During take-off, I pulled out a piece of gum to chew and casually blew a bubble with it. Finn noticed and promptly burst into fits of hysterics, accompanied by outright begging, More bubble, please, Mamma, please more bubble, and more tentatively, I blow bubble? Despite his excitement, both his manners and his grammar were unexpectedly stellar. He was simply delighted beyond belief by the concept of bubble gum. I was delighted to distract him from a piece of waffle that had dropped on the floor and that he wanted to retrieve. He also seemed puzzled by what, precisely, was making the bubbles. When I leaned toward him to give him a kiss with an unpopped bubble, he quickly squirmed away, and when I finally succeeded in planting one on his nose, he squealed in disgust.
After about thirty minutes, when I was started to worry that my TMJ would never be the same, I glanced out the window at a huge and ominous - though clearly quite distant - storm cloud. I claim no metereological expertise - at first, I thought,
wall cloud, but after Googling a bit, I think
shelf cloud might be more accurate. It reminded me of this photo by
Jason Weingart, initially posted on Twitter, but which I stumbled across while
looking up the weather last week.
I pulled Finn away from his iPad and into my lap.
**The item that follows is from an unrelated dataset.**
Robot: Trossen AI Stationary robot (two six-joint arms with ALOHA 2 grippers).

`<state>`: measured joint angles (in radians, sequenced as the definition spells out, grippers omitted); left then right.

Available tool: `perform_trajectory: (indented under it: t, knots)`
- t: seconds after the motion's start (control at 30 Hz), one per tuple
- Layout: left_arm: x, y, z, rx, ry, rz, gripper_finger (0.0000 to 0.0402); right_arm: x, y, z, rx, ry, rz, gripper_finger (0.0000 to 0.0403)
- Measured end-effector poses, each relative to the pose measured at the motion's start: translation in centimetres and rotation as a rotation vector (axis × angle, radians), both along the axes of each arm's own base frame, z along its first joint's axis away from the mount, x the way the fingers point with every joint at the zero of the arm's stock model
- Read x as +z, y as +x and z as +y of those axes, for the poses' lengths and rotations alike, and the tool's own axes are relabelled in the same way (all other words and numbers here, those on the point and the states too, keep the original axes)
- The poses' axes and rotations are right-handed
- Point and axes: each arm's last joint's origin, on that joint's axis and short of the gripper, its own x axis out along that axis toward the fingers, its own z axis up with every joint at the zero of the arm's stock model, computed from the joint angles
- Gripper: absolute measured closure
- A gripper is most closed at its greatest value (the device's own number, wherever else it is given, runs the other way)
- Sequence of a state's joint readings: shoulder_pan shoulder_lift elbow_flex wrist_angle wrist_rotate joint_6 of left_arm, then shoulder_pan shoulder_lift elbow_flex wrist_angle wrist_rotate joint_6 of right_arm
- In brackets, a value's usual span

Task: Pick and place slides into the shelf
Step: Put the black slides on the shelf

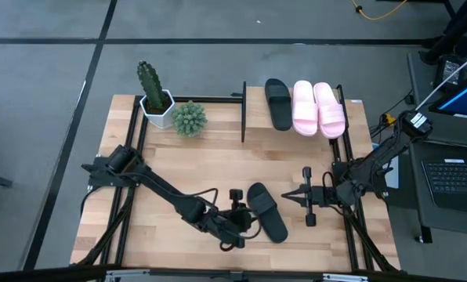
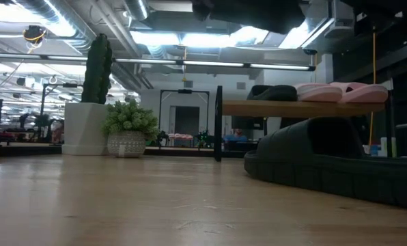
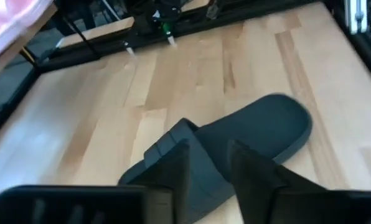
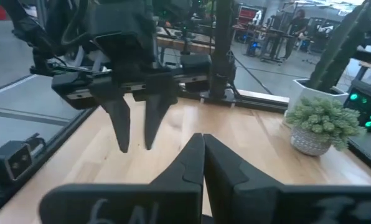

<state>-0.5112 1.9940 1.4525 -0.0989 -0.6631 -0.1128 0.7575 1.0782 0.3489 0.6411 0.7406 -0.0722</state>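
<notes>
Both arms are matte black with slim jointed links and black cables trailing along them. The left gripper [image 1: 244, 210] and right gripper [image 1: 298, 197] carry tapered, wedge-shaped black fingers [image 4: 192, 163].

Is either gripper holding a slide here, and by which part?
Nothing is held. The left gripper stands open at the black slide; the right gripper is shut and empty.

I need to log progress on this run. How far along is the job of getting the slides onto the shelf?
Three are done: one black slide and two pink slides lie on the shelf. In hand: the last black slide lies on the table, the left gripper beside it with jaws parted, not gripping. The right gripper waits nearby, shut. Left: lift that slide and place it on the shelf.
</notes>
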Motion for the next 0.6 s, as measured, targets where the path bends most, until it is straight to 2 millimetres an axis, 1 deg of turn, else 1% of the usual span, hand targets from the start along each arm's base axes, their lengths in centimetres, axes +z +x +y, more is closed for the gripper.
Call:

He has not been overly interested in clouds thus far - I could stare at them for hours and contemplate their fascinating, frightening, heartbreaking loveliness - but I told him that he needed to watch this cloud very, very carefully, and that if he paid attention, he would see it light up. With lightning, I added, and he repeated, Ligh-een? because he now immediately repeats any new word or phrase anyone says to him.
We sat very still, faces close to the glass, for a few minutes, and then a remote corner of the cloud flashed. It was subtle, but Finn noticed and his eyes widened slightly. A larger flash followed. Then finally a brilliant bolt burst from one part of the mammoth cloud to another. We watched the eerie cloud-lightning dance until our plane was hundreds of miles past. After I could no longer see the storm, Finn peered over my shoulder, between the seats and pointed excitedly toward the window behind us. His interest never faded.
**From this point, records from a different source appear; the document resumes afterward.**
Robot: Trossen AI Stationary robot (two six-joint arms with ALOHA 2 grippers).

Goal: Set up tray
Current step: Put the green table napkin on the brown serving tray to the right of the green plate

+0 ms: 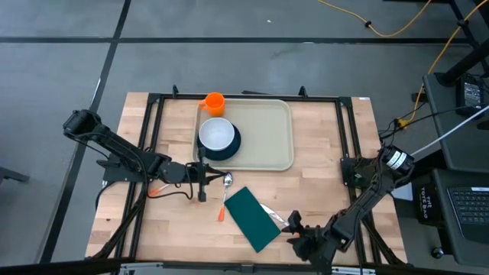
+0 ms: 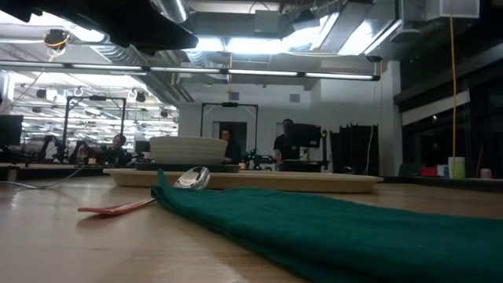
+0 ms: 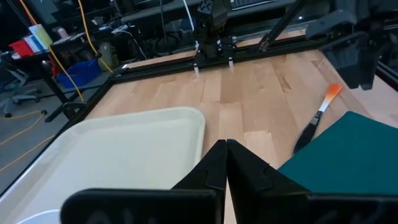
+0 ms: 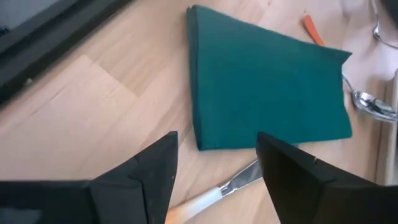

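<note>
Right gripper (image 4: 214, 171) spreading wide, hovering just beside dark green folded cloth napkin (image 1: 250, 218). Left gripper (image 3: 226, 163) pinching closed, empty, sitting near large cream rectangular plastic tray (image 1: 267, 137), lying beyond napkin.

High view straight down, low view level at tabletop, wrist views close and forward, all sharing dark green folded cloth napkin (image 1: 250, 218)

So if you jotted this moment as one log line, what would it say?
left gripper: shut, empty, beside tray | right gripper: open, over knife by napkin | bowl, cup on tray
</note>
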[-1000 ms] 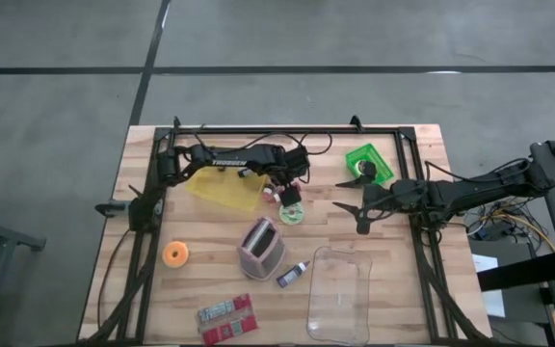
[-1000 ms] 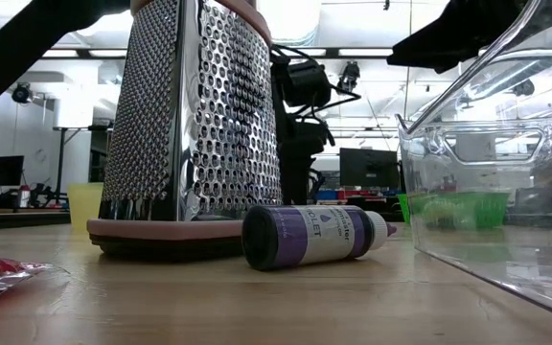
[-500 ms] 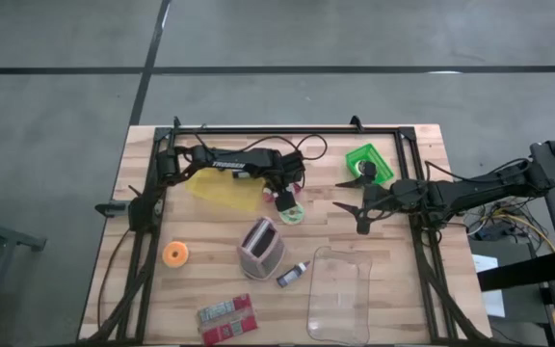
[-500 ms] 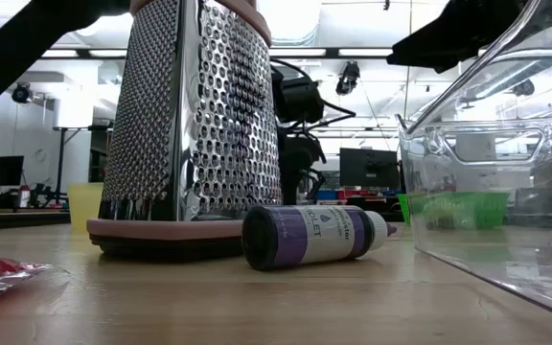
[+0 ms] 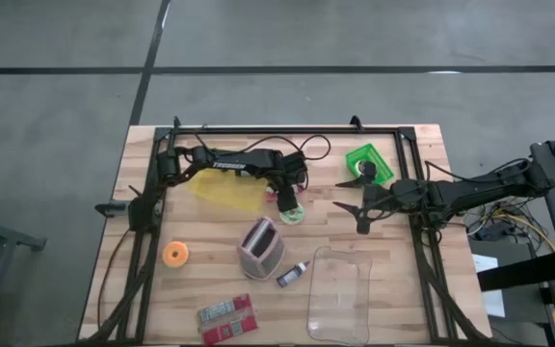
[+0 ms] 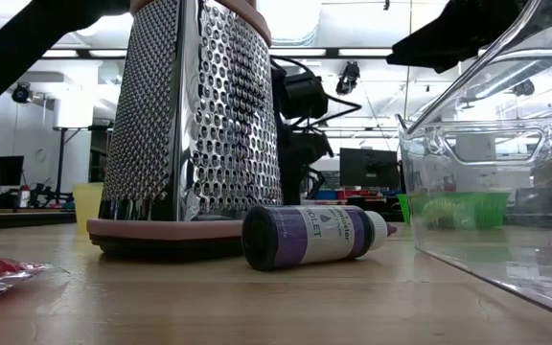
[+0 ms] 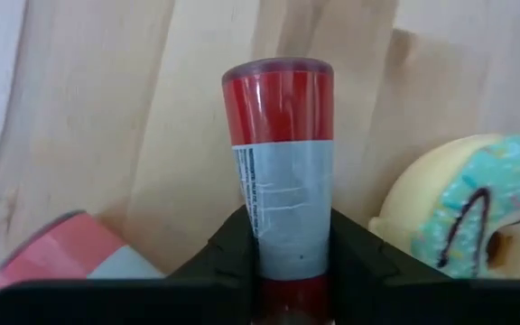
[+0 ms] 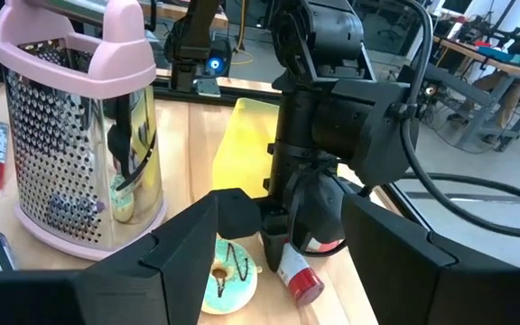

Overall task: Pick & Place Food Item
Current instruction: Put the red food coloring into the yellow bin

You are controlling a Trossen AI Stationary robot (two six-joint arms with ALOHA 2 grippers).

Last summer, I flew sans bébé directly through an electrical storm for the first time. It was utterly mesmerizing, thanks to my deep faith in science and technology. Doubly so, in fact, because I mean not just that I trusted the plane's ability to withstand of a bolt of lightning, but also because I felt like I had the smallest glimpse of God in the power and beauty of the storm.
My best childhood memories of my dad mostly involve science and the kind of faith that goes with science, a certain belief that curiosity, inquiry, and skepticism are almost without exception
really good things. Things to believe it, things to value, absolutely, but also things that go hand in hand with the kind of wonder and awe that many people seek in mainstream religion. I especially remember watching the
Nova series on PBS with my dad and dreaming about being an astronaut or an astrophysicist or maybe a biochemist when I was grown up. (I am fairly certain that I devoted much more time to these daydreams than to planning my future wedding.)
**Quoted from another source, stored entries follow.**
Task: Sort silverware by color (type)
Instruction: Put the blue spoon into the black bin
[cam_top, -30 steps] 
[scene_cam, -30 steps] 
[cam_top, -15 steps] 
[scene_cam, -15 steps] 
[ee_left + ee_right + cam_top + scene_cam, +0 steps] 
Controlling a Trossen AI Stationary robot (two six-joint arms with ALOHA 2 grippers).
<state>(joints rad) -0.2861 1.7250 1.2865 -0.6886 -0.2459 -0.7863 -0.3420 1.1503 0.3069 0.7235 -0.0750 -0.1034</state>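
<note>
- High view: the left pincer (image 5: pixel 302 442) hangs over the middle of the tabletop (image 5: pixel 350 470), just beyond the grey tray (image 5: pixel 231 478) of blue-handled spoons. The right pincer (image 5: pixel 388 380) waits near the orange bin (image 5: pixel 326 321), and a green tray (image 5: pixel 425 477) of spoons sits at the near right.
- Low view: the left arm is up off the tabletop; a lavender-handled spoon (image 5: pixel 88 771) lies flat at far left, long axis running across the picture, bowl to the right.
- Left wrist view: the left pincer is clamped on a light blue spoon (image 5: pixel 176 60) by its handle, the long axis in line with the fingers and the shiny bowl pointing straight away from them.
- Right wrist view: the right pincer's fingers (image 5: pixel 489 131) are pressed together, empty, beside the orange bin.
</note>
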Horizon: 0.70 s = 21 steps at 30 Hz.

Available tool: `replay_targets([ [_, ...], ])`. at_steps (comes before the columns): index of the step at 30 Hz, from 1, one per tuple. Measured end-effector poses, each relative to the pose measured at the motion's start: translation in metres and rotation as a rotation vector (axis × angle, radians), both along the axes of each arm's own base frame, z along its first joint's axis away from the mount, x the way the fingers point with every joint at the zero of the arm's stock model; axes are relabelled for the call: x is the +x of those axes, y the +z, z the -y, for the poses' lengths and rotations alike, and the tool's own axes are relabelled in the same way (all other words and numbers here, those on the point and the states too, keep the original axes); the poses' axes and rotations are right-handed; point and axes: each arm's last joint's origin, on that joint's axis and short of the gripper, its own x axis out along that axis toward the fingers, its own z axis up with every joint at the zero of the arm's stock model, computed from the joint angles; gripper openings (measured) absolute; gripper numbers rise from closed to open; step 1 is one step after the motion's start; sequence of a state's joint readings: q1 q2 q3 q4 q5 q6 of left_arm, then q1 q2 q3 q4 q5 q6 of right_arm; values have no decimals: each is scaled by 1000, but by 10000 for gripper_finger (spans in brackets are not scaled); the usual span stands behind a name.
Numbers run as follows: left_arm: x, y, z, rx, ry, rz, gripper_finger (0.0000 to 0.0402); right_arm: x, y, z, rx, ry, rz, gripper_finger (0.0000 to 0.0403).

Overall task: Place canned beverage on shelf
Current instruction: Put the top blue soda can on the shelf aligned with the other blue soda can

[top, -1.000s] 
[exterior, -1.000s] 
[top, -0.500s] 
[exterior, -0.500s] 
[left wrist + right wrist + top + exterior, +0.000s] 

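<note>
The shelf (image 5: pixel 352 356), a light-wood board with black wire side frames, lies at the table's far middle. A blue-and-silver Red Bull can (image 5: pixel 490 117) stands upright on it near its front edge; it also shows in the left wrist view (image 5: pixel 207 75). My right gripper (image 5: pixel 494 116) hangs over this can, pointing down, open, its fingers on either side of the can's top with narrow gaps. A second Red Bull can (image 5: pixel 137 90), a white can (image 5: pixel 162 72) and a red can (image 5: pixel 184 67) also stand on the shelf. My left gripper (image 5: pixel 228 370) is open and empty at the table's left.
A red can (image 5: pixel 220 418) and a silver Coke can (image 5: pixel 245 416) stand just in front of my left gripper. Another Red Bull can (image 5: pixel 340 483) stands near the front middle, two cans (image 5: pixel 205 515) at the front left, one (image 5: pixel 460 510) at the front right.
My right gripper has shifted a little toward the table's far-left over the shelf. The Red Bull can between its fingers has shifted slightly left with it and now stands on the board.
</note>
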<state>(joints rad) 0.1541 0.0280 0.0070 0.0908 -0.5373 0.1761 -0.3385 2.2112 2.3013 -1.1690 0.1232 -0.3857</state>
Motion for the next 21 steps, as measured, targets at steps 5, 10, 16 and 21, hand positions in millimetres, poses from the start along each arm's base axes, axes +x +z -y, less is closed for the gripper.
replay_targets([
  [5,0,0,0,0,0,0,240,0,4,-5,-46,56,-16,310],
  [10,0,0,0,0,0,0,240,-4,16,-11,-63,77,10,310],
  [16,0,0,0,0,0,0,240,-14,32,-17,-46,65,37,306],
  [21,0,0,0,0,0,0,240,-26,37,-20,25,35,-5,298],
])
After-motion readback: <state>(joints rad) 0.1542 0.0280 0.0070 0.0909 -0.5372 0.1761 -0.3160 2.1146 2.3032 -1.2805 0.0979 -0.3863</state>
As a grown-up now, I realize that I never believed in a God who made man in His image but that I never stopped believing in the God who is everywhere, who is the mystery of existence, the unknowable answer to our deepest questions. For me, God is there in everything from the mathematical equations underpinning physics, to the Impressionist haystacks I revisited in the Art Institute of Chicago last week, to the chance for a young woman to hold her little boy and watch a storm from 30,000 feet in the air.
The most important gift I hope I'll ever give Finn is that sense of wonder and awe...knowing that extraordinary things happen every day, that there is meaning in our existence, and even if we never discover it for ourselves, that it is always worth seeking.